> Directions:
Your job is to copy the lines from the material that include "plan".

> Data:
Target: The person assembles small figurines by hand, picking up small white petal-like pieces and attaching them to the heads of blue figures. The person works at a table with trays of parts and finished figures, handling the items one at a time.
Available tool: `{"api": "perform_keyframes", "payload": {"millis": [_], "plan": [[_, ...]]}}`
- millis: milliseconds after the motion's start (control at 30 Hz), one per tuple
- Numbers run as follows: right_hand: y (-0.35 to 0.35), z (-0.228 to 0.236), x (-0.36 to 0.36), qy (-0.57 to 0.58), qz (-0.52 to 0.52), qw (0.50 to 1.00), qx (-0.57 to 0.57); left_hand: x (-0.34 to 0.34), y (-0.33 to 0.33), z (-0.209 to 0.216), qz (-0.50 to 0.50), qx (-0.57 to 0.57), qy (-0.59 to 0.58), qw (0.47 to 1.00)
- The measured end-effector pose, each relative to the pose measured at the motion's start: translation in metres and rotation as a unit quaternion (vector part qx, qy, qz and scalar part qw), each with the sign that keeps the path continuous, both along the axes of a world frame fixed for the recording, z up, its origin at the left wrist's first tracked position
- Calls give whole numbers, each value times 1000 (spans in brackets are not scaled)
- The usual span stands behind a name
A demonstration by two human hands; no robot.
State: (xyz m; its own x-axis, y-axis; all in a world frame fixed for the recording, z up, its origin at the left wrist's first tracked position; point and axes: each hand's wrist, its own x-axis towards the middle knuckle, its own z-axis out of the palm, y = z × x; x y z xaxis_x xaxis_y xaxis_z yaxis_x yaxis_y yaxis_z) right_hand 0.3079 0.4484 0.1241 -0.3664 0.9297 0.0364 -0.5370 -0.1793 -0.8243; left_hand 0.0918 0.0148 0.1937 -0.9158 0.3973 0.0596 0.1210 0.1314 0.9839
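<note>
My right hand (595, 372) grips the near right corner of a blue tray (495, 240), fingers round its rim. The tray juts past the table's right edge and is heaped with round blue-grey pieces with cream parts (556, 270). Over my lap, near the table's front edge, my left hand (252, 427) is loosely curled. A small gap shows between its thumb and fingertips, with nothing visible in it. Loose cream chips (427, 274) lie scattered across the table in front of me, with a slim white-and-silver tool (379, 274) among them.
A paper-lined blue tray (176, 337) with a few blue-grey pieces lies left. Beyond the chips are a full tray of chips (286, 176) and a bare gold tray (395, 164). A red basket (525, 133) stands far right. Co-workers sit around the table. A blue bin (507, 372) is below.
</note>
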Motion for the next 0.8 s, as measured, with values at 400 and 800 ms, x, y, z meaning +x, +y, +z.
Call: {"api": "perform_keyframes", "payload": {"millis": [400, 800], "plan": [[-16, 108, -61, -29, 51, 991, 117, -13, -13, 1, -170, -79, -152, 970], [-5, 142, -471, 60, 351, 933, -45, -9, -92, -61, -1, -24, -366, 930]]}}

> Response:
Available tool: `{"api": "perform_keyframes", "payload": {"millis": [_], "plan": [[_, ...]]}}`
Call: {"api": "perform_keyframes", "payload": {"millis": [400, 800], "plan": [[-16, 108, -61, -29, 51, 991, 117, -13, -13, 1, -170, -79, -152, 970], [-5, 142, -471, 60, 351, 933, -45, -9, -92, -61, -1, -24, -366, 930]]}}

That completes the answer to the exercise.